Prawdopodobnie jeszcze w styczniu będą głosowane równolegle w podkomisji nadzwyczajnej dwa projekty ustaw: umożliwiający dokonanie aborcji w przypadku wad płodu i dekryminalizujący aborcję - poinformował wicemarszałek Sejmu Piotr Zgorzelski.
W poniedziałek odbyło się spotkanie ministry ds. równości Katarzyny Kotuli i wicemarszałka Sejmu Piotra Zgorzelskiego. Jednym z tematów rozmowy były projekty nowelizacji przepisów aborcyjnych.
Pierwszy będzie procedowany i wyjdzie z komisji nadzwyczajnej projekt przywracający stan sprzed haniebnego wyroku Trybunału Konstytucyjnego - mówimy o trzeciej przesłance (w przypadku wad płodu - przyp. red.) - i (...) równolegle będzie procedowany projekt dotyczący dekryminalizacji aborcji - zapowiedział wicemarszałek Zgorzelski.
Dodał, że "prawdopodobnie oba projekty będą mogły być głosowane w styczniu".
Zdaniem minister Kotuli trzecia przesłanka powinna "wrócić z powodów praktycznych". Kotula powołała się na słowa kobiet i lekarzy.
Dorota Łoboda, posłanka Koalicji Obywatelskiej, przewodnicząca komisji nadzwyczajnej do rozpatrzenia projektów ustaw dotyczących prawa do przerywania ciąży, potwierdziła w poniedziałek, że oba projekty będą mogły być skierowanie przez komisję do dalszego procedowania przez Sejm w styczniu.
Poselski projekt nowelizacji Kodeksu karnego, który zakłada częściową dekryminalizację przerywania za zgodą kobiety jej ciąży oraz dekryminalizację pomocy w samodzielnej aborcji trafił do komisji w listopadzie.

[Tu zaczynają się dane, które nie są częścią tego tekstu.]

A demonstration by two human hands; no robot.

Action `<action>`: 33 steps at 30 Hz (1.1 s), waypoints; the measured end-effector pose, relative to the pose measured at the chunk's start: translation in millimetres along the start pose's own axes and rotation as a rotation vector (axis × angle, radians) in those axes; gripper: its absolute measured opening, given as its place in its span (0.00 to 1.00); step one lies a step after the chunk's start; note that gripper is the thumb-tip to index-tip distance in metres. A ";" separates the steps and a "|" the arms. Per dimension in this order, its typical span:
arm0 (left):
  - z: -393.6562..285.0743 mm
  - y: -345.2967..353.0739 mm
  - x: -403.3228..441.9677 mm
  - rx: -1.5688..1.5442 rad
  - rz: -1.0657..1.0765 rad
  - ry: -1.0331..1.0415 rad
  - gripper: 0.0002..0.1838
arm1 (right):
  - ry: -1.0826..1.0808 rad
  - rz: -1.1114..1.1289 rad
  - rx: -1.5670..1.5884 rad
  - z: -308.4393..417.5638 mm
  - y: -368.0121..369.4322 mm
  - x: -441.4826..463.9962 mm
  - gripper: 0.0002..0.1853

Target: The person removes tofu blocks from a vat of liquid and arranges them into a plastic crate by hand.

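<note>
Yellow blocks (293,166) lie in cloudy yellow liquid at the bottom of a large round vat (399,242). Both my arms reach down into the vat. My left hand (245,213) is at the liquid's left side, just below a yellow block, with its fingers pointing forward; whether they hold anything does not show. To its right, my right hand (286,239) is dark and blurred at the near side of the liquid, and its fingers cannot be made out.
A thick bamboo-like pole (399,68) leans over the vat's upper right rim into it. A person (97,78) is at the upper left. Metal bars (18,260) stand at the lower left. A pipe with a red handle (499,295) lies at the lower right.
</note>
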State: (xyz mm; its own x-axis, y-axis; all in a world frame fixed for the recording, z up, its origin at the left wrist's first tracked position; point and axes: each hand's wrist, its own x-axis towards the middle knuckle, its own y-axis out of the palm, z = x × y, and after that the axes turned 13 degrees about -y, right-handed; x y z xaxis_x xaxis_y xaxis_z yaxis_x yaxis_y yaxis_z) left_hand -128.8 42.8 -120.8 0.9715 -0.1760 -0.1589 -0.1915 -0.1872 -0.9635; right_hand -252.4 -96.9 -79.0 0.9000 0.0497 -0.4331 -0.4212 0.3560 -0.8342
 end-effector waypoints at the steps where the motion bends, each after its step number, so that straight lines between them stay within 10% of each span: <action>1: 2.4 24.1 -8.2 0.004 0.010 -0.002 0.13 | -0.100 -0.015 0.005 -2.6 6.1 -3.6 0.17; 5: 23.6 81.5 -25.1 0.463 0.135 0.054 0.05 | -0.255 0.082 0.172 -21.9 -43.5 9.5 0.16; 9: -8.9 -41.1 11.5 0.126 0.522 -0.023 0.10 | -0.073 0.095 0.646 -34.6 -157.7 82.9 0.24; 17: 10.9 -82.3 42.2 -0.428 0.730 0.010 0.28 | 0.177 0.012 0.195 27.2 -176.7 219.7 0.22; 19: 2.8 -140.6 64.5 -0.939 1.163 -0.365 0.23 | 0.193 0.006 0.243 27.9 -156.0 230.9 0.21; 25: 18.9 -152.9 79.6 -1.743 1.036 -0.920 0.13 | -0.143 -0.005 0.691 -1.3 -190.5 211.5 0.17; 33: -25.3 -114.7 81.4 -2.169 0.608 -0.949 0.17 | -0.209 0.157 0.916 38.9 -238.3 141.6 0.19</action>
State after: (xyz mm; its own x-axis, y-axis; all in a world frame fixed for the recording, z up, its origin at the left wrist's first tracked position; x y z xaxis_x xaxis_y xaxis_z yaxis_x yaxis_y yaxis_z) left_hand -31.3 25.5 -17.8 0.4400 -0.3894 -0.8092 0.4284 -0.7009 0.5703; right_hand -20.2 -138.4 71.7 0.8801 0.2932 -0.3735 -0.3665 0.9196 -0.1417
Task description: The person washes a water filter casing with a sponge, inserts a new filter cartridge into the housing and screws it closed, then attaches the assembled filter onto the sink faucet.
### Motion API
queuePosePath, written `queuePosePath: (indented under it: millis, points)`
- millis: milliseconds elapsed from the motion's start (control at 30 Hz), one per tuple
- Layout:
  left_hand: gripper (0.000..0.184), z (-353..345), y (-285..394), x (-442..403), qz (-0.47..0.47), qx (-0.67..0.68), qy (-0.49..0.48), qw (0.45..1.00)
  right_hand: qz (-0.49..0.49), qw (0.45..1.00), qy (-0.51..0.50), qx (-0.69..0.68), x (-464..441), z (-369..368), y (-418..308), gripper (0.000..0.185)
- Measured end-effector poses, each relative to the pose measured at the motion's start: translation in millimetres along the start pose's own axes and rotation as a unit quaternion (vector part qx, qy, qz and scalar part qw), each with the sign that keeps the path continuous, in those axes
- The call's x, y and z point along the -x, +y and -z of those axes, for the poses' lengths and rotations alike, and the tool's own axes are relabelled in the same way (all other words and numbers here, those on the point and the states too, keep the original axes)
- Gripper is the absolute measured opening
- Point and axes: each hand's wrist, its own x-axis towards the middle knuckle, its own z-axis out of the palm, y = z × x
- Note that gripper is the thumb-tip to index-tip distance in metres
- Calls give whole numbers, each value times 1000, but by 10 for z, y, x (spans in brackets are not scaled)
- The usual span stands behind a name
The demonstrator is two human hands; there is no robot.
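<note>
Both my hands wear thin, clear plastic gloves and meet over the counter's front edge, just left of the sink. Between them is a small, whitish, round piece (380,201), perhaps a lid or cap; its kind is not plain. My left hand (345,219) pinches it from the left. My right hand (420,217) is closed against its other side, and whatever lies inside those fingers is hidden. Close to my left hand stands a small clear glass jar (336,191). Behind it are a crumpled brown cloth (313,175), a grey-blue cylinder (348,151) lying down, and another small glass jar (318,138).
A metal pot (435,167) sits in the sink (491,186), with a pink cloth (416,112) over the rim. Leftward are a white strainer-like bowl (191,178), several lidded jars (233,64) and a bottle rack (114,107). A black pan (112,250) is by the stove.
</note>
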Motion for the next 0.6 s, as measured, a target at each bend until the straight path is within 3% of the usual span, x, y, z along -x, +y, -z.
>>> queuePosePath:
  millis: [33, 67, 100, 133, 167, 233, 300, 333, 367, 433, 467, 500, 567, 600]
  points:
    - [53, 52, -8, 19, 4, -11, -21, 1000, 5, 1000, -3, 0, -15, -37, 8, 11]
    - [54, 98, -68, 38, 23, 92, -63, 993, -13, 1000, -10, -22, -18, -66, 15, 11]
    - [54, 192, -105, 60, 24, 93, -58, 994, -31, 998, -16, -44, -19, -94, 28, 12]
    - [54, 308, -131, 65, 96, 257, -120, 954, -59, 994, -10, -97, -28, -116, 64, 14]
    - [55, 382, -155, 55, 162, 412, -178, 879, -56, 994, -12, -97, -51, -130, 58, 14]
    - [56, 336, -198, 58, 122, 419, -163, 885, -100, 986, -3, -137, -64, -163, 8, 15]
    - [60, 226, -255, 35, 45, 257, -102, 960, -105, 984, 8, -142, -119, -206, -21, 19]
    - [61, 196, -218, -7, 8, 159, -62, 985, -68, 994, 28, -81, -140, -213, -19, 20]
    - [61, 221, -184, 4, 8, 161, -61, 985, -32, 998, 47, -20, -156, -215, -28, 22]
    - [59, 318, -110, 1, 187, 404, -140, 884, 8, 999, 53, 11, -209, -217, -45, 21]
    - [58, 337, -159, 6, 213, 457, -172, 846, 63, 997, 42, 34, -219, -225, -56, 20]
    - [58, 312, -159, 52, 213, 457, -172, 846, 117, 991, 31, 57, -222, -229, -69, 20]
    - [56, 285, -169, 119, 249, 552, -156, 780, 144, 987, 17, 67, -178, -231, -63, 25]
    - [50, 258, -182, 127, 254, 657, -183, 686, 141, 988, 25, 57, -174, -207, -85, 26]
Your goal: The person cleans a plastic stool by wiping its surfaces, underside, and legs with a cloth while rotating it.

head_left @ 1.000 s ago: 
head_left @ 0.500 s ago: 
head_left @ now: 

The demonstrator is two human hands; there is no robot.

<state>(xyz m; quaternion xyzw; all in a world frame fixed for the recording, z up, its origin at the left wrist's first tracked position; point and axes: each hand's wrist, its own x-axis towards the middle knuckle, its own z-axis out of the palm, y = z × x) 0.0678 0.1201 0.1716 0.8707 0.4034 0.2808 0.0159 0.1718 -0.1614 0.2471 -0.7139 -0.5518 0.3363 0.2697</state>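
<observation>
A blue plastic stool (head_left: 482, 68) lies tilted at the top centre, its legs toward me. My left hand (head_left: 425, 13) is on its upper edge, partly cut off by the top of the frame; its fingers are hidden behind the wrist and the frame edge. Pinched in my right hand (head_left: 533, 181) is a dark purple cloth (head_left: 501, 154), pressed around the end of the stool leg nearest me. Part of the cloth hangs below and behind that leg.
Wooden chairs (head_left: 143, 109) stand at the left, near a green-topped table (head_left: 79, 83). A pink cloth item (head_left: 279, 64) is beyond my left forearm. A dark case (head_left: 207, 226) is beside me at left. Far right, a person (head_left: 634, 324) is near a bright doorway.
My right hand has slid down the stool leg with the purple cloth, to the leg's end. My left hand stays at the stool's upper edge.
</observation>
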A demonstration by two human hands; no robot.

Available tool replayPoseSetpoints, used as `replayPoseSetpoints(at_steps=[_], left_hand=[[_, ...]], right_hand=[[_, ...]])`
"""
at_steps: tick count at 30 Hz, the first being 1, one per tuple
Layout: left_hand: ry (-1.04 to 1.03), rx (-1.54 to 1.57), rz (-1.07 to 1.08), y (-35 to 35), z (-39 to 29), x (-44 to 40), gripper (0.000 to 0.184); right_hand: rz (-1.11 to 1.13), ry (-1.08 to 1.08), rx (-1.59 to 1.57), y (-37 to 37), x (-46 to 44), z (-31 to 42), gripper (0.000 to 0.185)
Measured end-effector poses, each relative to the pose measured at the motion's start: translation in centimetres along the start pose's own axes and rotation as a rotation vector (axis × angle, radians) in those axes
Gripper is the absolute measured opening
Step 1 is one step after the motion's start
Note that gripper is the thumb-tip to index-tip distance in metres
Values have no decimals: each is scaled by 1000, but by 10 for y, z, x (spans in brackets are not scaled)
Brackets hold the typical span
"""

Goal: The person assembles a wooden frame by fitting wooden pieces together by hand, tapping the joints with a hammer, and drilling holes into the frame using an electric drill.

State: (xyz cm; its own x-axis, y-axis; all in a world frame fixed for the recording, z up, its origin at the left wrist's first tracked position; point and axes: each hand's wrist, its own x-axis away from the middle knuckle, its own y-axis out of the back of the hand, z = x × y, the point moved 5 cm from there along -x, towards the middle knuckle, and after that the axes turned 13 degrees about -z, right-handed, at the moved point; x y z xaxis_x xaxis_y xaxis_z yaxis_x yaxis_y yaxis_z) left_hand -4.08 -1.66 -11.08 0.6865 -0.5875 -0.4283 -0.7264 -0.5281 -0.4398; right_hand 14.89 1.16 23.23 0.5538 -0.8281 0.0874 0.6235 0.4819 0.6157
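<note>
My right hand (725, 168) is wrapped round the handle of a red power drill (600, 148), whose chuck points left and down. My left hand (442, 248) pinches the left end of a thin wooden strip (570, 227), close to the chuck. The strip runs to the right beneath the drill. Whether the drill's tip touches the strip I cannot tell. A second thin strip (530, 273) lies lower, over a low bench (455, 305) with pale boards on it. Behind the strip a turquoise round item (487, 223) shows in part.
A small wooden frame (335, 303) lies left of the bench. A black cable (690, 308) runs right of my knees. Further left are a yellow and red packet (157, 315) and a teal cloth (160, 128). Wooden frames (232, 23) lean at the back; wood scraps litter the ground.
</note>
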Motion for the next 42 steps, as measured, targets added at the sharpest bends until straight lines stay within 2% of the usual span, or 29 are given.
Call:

To druga próba uchwalenia przepisów po tym, jak w lipcu Sejm odrzucił zawierający te same rozwiązania projekt.
Projekt przywracający możliwość aborcji z powodu wad płodu został złożony przez Trzecią Drogę.
W komisji nadzwyczajnej są poza tym projekty Lewicy i KO dopuszczające aborcję z woli kobiety do 12. tygodnia ciąży. Zdaniem ministry Kotuli "na ten moment nie ma dla nich większości". Wydaje mi się, że to jest temat, do którego trzeba wrócić po wyborach prezydenckich, dlatego że wtedy zmieni się dynamika polityczna - powiedziała.
Zgodnie z obowiązującym prawem usunięcie ciąży jest w Polsce możliwe w dwóch przypadkach: kiedy stanowi ona zagrożenie dla życia lub zdrowia kobiety (nie ma tu ograniczeń dotyczących wieku płodu) lub gdy jest następstwem czynu zabronionego (do 12. tygodnia ciąży).
Dokonanie aborcji z powodu ciężkiego i nieodwracalnego upośledzenia płodu albo nieuleczalnej choroby zagrażającej jego życiu jest niemożliwe od stycznia 2021 r., kiedy to został opublikowany wyrok Trybunału Konstytucyjnego. TK uznał tę przesłankę za niekonstytucyjną, czego efektem była fala protestów w całym kraju.
Jak wynika z badań opublikowanych przez Centrum Badania Opinii Społecznej, na pytanie "Jak Pan(i) sądzi, czy przerywanie ciąży powinno być dopuszczalne przez prawo, gdy wiadomo, że dziecko urodzi się upośledzone?" większość Polaków odpowiedziała twierdząco. 36 proc. - "zdecydowanie tak", a kolejne 26 proc. - "raczej tak".
Bardziej restrykcyjne przepisy aborcyjne ma w Europie jedynie Malta.